BEGIN
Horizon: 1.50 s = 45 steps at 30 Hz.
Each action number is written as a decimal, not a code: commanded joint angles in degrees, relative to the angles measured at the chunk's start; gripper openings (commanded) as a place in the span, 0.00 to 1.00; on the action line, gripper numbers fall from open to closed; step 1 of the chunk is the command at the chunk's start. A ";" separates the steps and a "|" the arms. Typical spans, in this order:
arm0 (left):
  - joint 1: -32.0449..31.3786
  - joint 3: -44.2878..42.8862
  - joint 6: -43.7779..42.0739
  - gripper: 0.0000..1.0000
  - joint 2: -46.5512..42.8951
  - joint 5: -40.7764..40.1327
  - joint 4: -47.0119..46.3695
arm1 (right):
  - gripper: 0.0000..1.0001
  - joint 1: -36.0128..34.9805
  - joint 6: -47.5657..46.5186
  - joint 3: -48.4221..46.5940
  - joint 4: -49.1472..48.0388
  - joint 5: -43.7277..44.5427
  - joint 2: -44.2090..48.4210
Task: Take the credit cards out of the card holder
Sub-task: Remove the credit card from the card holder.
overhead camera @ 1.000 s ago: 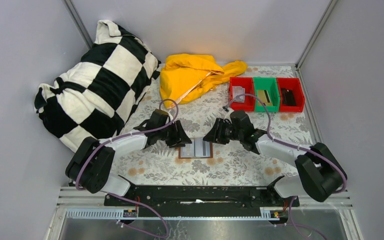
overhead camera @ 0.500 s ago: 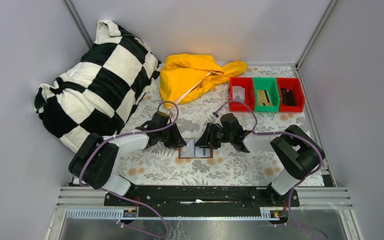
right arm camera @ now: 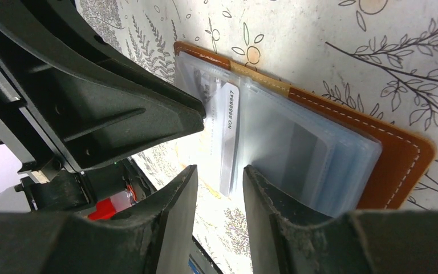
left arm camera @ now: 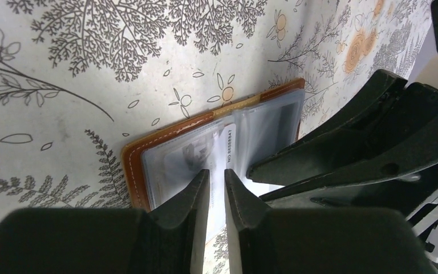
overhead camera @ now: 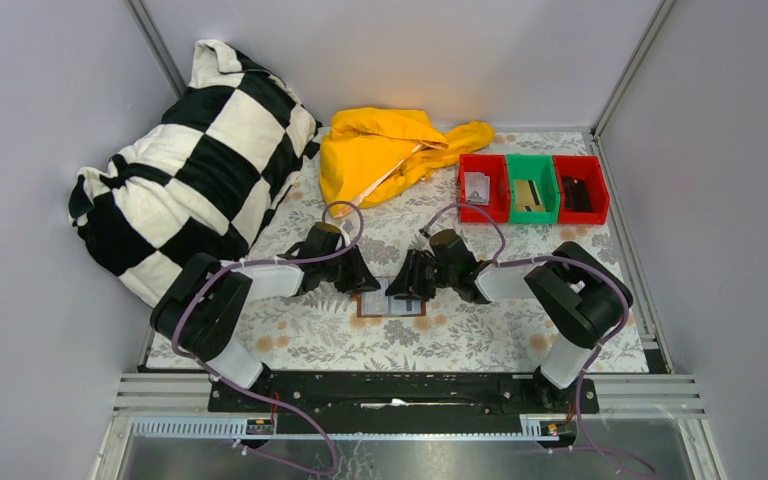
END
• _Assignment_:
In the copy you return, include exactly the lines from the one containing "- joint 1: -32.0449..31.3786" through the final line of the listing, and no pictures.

• _Expected answer_:
  - joint 1: -32.0449..31.3786
  - joint 3: -44.2878..42.8862
  - joint 6: -43.7779..42.0739
  - gripper: 0.0000..1.0000
  - joint 2: -46.5512..42.8951
  - joint 5: -40.7764..40.1327
  - joint 4: -47.0119..46.3695
arm1 (right):
  - gripper: 0.0000..1.0001
  - joint 1: -36.0128..34.9805
  - joint 6: -47.5657..46.5186
  - joint 3: -48.4221..46.5940
  - joint 4: -49.1472..48.0388
  - joint 5: -43.7277..44.5427
  - joint 2: -44.2090..48.4210
Task: Take the credit cards out of the card holder
Sub-task: Remove the credit card from the card holder.
overhead camera @ 1.000 s ago: 
overhead camera @ 0.500 s ago: 
right arm camera @ now: 
left arm camera @ now: 
overhead camera @ now: 

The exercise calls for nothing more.